(GIVEN INFORMATION begins)

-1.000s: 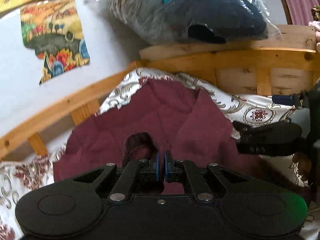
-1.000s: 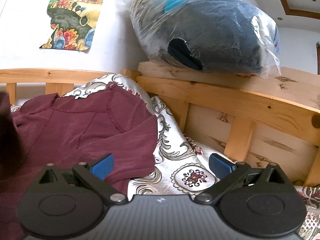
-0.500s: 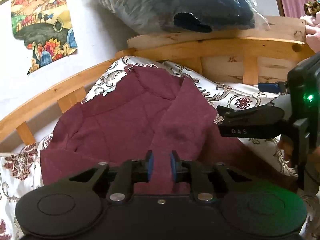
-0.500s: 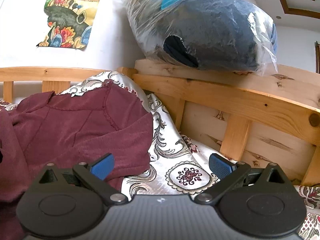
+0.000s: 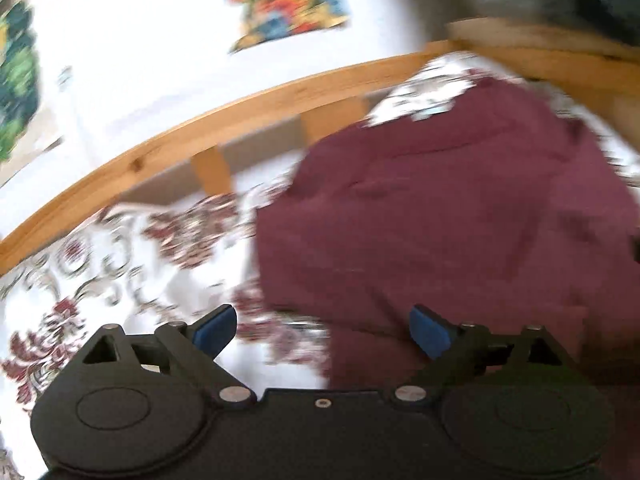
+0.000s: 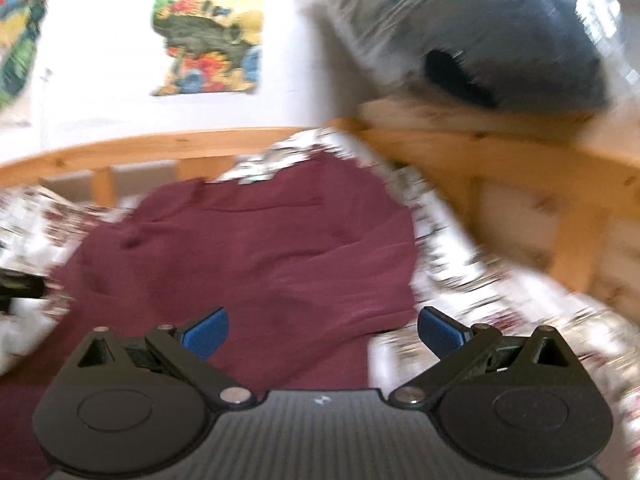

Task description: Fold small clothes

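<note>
A maroon garment (image 5: 452,216) lies spread on a floral bedcover (image 5: 120,264); both views are blurred by motion. My left gripper (image 5: 322,330) hangs over the garment's near left edge, its jaws opening wide, blue pads (image 5: 214,328) touching no cloth. The same maroon garment (image 6: 256,248) fills the middle of the right wrist view. My right gripper (image 6: 322,332) stands open above its near right edge, with nothing pinched between its blue pads (image 6: 206,334). A dark part of the left tool (image 6: 20,286) shows at the left edge.
A wooden bed rail (image 5: 192,132) curves behind the bedcover. A plastic-wrapped grey-blue bundle (image 6: 500,32) rests on the wooden frame (image 6: 520,168) at the right. Colourful posters (image 6: 210,28) hang on the white wall.
My left gripper let go of the maroon cloth, opened wide and swung left off the garment's middle. The right wrist view turned left, so the garment now lies centred; its jaws stayed open.
</note>
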`<state>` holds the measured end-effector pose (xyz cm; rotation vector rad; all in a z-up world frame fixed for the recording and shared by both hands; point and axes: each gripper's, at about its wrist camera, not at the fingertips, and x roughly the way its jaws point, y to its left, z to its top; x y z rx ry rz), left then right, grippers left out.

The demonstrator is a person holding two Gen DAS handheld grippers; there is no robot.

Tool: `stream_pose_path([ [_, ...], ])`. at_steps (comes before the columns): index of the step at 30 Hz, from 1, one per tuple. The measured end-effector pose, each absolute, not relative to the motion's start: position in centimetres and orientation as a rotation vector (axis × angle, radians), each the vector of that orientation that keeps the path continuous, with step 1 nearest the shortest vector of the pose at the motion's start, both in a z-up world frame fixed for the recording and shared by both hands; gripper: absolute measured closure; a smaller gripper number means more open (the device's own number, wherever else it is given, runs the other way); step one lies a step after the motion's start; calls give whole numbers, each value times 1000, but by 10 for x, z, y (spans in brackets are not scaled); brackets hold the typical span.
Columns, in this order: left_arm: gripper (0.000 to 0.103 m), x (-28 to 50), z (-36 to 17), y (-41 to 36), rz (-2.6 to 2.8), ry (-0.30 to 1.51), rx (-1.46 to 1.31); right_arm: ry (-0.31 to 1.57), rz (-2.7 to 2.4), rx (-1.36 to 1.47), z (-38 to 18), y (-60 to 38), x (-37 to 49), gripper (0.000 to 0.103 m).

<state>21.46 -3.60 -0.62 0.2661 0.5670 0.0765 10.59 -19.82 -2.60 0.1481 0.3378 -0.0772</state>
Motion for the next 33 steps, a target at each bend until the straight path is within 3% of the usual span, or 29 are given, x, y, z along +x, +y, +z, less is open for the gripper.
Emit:
stream_pose_path([
  [3,9,241,-12,-12,161,602,232,375,19,177,-29,-186,117,9],
  [8,9,274,-21,14,192,652,134,446,92,100,-40,-158,138,34],
  [12,9,285,-27,20,148,664,108,506,140,47,-49,-141,143,47],
  [14,9,289,-33,16,135,676,129,535,148,28,-53,-137,145,73],
  [17,10,294,-42,16,135,711,132,533,141,15,-54,-134,143,94],
  [24,10,302,-48,15,134,743,136,416,58,77,-25,-157,123,95],
  [30,10,301,-51,7,127,744,175,498,38,80,-41,-162,134,94],
  [33,12,295,-48,6,114,727,178,506,9,83,-44,-163,136,76],
])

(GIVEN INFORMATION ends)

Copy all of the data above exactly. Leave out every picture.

### ANSWER BOX
-1.000s: 
-1.000s: 
-0.500s: 
-0.500s: 
+0.000s: 
+0.000s: 

Task description: Fold small clothes

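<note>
A maroon garment (image 5: 452,216) lies spread on a floral bedcover (image 5: 120,264); both views are blurred by motion. My left gripper (image 5: 322,330) hangs over the garment's near left edge, its jaws opening wide, blue pads (image 5: 214,328) touching no cloth. The same maroon garment (image 6: 256,248) fills the middle of the right wrist view. My right gripper (image 6: 322,332) stands open above its near right edge, with nothing pinched between its blue pads (image 6: 206,334). A dark part of the left tool (image 6: 20,286) shows at the left edge.
A wooden bed rail (image 5: 192,132) curves behind the bedcover. A plastic-wrapped grey-blue bundle (image 6: 500,32) rests on the wooden frame (image 6: 520,168) at the right. Colourful posters (image 6: 210,28) hang on the white wall.
My left gripper let go of the maroon cloth, opened wide and swung left off the garment's middle. The right wrist view turned left, so the garment now lies centred; its jaws stayed open.
</note>
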`<state>` holds the measured end-effector pose (xyz cm; rotation vector rad; all in a z-up world frame fixed for the recording and shared by both hands; point and axes: each gripper's, at about its wrist camera, not at the fingertips, and x roughly the way its jaws point, y to its left, z to its top; x y z rx ry rz), left then right, grippers left out.

The demonstrator is a person holding two Gen DAS handheld grippers; there is no robot.

Tool: `stream_pose_path([ [_, ...], ])`. at_steps (comes before the columns): index of the step at 30 Hz, from 1, one per tuple. The measured end-effector pose, each absolute, not relative to the motion's start: position in centimetres and orientation as a rotation vector (axis × angle, radians), each the vector of that orientation that keeps the path continuous, with step 1 nearest the shortest vector of the pose at the motion's start, both in a z-up world frame fixed for the recording and shared by both hands; gripper: absolute measured closure; a smaller gripper number means more open (the device's own number, wherever else it is given, runs the other way); step one lies a step after the motion's start; calls give whole numbers, each value times 1000, but by 10 for x, z, y (spans in brackets are not scaled); brackets hold the typical span.
Columns, in this order: left_arm: gripper (0.000 to 0.103 m), x (-28 to 50), z (-36 to 17), y (-41 to 36), rz (-2.6 to 2.8), ry (-0.30 to 1.51), rx (-1.46 to 1.31); right_arm: ry (-0.31 to 1.57), rz (-2.7 to 2.4), rx (-1.36 to 1.47), z (-38 to 18), y (-60 to 38), x (-37 to 49), gripper (0.000 to 0.103 m).

<state>21.46 -3.60 -0.62 0.2661 0.5670 0.0765 10.59 -19.82 -2.60 0.1481 0.3378 -0.0772</state>
Motion for the next 33 steps, a target at each bend until the straight path is within 3% of the usual span, or 29 are given, x, y, z along +x, +y, +z, less is open for the gripper.
Emit:
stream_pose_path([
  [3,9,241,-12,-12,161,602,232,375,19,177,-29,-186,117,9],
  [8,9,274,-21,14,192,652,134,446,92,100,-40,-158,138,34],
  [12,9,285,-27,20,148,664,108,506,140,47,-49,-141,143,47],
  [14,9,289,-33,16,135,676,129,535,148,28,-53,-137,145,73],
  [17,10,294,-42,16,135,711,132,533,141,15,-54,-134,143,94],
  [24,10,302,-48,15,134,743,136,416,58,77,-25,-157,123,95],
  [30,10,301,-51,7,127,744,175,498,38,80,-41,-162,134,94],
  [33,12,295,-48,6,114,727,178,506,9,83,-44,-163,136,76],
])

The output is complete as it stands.